It is recommended that the CCC software be ported to a new hardware platform before any future research into developing new techniques is undertaken. The current model car hardware creates problems that are not trivial to overcome in software, especially in the area of accurate motion control. A fully proportional model is required to gain a finer level of control over CCC movements. This will not only mirror more accurately the real world with passenger sized cars, but should improve the efficiency of the software, as fewer iterations and serial output commands will be required to achieve the precise desired movements. This should be tested to determine the effectiveness of the current motion and image libraries on different kinds of hardware.
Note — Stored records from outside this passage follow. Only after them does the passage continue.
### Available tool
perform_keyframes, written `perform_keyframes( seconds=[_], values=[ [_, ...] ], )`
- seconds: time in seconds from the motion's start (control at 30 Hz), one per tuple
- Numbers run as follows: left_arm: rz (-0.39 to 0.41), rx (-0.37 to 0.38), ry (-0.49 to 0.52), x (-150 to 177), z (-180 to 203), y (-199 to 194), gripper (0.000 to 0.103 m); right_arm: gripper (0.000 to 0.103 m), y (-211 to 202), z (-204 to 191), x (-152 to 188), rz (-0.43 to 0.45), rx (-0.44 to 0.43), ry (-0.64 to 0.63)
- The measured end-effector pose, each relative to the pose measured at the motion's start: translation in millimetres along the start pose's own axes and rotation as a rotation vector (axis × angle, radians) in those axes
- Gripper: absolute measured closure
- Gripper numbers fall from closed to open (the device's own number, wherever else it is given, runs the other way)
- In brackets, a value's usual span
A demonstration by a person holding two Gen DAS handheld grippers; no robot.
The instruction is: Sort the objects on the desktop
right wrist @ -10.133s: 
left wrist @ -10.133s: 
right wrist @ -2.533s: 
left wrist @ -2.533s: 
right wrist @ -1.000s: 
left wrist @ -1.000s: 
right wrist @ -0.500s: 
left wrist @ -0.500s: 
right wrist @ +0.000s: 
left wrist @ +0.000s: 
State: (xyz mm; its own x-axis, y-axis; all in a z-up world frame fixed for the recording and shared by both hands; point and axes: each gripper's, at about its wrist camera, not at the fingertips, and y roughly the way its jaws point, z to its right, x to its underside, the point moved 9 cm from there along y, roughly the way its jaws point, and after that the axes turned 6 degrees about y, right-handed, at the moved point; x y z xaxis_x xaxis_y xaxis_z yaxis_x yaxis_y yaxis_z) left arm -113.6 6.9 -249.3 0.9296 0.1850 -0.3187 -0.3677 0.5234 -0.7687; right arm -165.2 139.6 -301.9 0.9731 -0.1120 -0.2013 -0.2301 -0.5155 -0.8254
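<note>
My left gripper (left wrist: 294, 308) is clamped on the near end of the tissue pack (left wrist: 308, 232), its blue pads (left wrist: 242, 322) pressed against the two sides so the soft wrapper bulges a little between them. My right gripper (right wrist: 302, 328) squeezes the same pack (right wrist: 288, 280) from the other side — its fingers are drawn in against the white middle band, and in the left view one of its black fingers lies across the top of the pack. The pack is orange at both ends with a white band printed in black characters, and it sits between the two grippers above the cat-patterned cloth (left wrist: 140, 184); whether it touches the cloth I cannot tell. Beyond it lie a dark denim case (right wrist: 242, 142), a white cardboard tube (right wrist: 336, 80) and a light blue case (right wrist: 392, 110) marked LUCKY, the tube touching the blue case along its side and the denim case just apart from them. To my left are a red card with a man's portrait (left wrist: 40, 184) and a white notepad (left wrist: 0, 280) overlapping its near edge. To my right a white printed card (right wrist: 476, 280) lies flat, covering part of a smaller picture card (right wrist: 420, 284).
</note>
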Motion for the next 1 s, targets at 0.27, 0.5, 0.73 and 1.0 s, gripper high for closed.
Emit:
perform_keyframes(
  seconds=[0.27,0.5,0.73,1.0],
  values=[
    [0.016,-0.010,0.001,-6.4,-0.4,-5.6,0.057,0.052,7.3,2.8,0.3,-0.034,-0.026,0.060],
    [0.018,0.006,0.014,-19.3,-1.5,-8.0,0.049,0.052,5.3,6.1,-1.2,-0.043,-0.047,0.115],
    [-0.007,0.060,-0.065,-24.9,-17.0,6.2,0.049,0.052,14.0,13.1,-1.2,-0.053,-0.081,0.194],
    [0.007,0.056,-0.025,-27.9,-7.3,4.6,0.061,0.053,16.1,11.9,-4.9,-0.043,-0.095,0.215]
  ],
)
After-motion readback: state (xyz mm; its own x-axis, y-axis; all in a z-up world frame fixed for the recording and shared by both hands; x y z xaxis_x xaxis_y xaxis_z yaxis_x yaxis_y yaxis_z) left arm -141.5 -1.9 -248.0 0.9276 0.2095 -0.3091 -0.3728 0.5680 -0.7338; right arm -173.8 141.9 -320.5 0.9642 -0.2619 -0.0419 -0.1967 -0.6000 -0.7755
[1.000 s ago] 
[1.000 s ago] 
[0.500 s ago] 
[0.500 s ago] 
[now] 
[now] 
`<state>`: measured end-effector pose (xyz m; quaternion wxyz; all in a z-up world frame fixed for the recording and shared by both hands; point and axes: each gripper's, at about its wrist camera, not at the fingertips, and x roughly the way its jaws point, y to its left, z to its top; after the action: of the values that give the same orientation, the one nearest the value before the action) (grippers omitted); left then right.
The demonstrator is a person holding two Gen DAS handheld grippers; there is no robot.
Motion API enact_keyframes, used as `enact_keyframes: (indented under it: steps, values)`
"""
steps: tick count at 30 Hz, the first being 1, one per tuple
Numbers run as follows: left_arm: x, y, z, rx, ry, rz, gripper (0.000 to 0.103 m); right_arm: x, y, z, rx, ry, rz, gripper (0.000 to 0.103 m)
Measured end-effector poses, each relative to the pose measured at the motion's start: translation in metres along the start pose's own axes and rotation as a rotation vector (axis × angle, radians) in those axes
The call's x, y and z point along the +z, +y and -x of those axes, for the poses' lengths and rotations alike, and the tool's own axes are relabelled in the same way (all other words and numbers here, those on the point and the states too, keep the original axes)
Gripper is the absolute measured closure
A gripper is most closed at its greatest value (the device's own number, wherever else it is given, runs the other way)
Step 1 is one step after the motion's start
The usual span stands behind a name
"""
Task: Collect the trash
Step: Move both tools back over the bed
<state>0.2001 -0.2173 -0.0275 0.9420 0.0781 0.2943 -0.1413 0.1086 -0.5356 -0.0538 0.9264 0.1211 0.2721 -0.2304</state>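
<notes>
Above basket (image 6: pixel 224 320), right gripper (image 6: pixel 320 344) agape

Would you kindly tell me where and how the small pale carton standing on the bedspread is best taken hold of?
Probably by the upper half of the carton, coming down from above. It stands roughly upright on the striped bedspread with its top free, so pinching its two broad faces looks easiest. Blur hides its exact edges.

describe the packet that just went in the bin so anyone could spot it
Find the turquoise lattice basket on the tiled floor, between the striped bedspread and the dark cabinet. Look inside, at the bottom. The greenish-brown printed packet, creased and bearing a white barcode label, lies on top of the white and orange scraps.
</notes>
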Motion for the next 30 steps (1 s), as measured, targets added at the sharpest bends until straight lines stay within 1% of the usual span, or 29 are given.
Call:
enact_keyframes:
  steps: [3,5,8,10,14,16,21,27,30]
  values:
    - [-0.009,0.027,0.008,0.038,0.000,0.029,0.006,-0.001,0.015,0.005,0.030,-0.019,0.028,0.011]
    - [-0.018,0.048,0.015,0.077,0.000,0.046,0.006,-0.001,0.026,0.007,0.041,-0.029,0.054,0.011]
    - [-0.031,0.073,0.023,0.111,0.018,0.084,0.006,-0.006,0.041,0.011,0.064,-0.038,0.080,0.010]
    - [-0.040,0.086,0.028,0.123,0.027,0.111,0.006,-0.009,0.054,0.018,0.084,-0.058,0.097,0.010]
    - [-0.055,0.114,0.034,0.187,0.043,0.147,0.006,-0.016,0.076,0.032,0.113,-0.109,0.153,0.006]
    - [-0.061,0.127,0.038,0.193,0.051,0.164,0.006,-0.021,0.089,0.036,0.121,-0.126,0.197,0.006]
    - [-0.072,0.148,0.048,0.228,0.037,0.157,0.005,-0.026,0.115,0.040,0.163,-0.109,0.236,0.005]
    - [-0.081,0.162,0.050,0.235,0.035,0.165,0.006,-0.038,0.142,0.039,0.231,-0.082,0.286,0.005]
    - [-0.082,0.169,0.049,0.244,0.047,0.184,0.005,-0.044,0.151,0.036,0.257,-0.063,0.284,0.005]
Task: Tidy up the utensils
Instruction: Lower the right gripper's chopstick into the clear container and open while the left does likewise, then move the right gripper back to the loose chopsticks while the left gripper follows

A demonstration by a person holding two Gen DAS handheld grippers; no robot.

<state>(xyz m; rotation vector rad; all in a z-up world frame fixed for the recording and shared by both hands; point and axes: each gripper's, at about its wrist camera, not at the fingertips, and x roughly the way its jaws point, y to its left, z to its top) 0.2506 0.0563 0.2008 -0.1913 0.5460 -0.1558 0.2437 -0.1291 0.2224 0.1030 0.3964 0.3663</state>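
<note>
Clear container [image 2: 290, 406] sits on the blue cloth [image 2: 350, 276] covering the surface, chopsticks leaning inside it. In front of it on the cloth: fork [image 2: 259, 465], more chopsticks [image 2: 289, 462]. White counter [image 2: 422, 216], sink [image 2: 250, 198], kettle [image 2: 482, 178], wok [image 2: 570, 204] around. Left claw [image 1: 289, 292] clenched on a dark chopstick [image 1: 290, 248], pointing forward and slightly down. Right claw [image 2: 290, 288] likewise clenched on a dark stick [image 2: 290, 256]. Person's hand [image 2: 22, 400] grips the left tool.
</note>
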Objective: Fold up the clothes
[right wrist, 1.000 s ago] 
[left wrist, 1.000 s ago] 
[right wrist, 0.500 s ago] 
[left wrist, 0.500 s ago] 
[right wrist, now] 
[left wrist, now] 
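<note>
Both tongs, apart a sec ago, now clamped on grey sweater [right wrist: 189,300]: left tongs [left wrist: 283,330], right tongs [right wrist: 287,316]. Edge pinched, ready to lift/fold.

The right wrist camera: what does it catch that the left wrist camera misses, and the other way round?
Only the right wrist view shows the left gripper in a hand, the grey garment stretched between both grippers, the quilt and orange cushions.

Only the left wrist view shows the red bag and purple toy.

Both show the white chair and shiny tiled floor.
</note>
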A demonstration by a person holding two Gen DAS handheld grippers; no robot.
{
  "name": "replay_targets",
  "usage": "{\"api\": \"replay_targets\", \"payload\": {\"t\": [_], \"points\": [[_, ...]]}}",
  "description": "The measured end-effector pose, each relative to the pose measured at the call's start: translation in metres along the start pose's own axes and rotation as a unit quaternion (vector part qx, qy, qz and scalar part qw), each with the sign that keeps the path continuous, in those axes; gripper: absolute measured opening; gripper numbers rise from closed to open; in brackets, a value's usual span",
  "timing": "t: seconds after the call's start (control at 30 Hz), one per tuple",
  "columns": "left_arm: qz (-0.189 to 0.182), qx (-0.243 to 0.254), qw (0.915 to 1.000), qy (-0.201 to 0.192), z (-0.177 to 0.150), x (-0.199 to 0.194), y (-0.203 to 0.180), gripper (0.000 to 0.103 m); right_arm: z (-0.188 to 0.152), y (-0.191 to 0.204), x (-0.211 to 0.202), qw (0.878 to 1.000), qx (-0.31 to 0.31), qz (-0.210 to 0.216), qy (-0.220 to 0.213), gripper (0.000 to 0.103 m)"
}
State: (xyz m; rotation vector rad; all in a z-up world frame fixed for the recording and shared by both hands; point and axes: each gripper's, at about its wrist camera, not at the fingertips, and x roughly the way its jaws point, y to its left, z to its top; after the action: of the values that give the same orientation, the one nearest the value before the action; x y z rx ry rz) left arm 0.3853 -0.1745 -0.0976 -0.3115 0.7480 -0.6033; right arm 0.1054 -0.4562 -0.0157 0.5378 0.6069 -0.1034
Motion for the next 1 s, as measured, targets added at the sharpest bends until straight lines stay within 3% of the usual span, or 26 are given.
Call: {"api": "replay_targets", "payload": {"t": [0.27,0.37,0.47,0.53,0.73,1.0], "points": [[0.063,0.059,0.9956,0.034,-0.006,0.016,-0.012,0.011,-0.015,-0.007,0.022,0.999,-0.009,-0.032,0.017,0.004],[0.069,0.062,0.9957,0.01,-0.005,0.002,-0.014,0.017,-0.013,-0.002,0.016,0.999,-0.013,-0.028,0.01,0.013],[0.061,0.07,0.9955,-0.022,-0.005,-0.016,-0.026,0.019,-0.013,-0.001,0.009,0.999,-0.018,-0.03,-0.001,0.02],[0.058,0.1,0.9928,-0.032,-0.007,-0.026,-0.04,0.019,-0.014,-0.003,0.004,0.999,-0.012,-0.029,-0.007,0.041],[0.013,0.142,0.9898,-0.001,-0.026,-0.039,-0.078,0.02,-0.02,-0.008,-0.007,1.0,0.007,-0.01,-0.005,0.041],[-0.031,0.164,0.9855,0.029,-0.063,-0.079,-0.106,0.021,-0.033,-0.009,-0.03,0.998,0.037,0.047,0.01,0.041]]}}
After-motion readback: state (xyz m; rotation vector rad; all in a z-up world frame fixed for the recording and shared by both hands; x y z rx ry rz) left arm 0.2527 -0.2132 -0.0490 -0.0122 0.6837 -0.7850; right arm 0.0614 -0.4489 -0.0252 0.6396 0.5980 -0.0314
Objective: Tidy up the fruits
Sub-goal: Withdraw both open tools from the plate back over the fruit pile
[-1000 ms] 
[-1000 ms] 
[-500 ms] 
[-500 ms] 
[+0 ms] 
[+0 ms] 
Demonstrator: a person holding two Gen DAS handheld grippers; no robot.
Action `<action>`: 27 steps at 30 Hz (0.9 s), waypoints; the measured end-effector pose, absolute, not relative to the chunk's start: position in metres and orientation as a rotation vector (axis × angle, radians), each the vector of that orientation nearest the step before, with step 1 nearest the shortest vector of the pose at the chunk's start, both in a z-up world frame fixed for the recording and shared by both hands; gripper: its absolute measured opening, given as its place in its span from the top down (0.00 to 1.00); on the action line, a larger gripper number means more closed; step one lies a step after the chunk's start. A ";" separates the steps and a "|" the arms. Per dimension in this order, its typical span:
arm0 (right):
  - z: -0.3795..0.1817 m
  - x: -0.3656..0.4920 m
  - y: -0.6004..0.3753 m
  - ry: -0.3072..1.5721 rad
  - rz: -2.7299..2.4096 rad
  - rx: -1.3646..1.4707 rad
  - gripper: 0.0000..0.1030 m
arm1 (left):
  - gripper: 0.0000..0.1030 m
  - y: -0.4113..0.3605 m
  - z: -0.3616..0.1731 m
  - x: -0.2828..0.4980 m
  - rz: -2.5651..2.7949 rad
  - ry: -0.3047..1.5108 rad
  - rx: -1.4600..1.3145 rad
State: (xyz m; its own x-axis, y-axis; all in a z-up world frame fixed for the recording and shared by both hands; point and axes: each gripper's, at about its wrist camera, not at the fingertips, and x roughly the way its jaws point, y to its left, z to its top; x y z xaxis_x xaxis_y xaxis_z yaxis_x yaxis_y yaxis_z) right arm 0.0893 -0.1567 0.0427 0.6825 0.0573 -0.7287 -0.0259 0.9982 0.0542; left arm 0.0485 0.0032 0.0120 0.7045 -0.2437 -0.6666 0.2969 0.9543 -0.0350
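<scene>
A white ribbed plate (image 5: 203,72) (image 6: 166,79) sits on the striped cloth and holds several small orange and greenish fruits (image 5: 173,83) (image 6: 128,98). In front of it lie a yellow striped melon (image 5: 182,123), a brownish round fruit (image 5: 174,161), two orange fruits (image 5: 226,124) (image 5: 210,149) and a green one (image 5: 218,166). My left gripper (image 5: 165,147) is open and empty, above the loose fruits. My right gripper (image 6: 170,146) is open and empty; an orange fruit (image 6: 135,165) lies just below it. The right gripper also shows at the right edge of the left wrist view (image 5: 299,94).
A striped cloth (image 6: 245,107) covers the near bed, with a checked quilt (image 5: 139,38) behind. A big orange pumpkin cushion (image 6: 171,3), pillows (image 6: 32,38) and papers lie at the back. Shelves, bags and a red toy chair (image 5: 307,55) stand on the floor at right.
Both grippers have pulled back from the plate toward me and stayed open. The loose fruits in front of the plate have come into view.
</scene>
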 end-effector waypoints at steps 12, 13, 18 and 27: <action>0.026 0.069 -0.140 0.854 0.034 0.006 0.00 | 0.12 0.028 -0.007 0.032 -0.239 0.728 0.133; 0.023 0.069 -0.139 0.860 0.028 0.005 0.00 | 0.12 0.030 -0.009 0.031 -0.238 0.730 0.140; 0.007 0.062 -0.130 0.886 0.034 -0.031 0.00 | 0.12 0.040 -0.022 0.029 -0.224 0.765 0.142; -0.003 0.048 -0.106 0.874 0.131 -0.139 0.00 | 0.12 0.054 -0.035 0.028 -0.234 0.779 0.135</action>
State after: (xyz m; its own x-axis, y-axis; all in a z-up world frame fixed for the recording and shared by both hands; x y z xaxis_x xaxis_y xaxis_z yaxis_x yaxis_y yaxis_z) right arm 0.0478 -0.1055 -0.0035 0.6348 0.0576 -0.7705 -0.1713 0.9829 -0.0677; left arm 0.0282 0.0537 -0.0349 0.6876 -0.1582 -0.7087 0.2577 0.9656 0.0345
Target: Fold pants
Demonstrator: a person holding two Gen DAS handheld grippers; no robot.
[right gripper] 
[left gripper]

It is expected that the effectiveness of the image analysis library will not change excessively on a new car model. The motion library should be portable by rewriting only the moveCar function to suit a wider range of serial commands. New states may have to be added to this function to allow the new movements to be executed. This could be integrated with the current data structures passed from the analysis thread. The X Event queue will be able to be re-used as it is.

Adaptive edge locker

The edge locker presented in this project was lacking in several areas. It is proposed that the idea be developed to the point where the edge locking mechanism, by use of a search box, is adaptive to the speed of the car and can be automatically engaged and disengaged by the software. This will require a technique to be developed whereby the software can recognise a track edge with enough certainty to ``lock on'' to it.


Speed Detector Hardware

The hardware speed detector developed in this project is expected to be able to provide to CCC with improved performance, once it is mounted to the car and the telemetry information integrated with the motion control software.

Forward Motion Planning

A larger amount of forward motion planning is required to allow for greater speeds to be reached by the CCC. It has been shown in Section 4.8 that several frames per second must be analysed without generating any events, in order not to swamp the serial queue. This extra analysis can be used to build up track models in memory with complex path and motion planning. Finer control resolution and lower latency will allow this to be exploited, making the CCC faster to navigate and much more accurate around the track, taking a better racing line to combine a series of expected future moves.

On board filter hardware

An efficient way to implement fast filtering of images from the CCC's camera is to implement the filtering routines in some sort of hardware, such as a CPLD or DSP chip. Such hardware ranges from cheap to moderate in price, proportional to the features provided. Most filtering routines can easily be implemented on the car using a chip with an on-board analog to digital converters and a digital to analog converters. Such chips would allow the image to be transmitted by the same means, with no other change to the hardware - the filter hardware would simply slot into place in the signal path. It is possible to implement this idea with switches, so that various filter techniques could be switched on or off, or even the order of the filters re-programmed.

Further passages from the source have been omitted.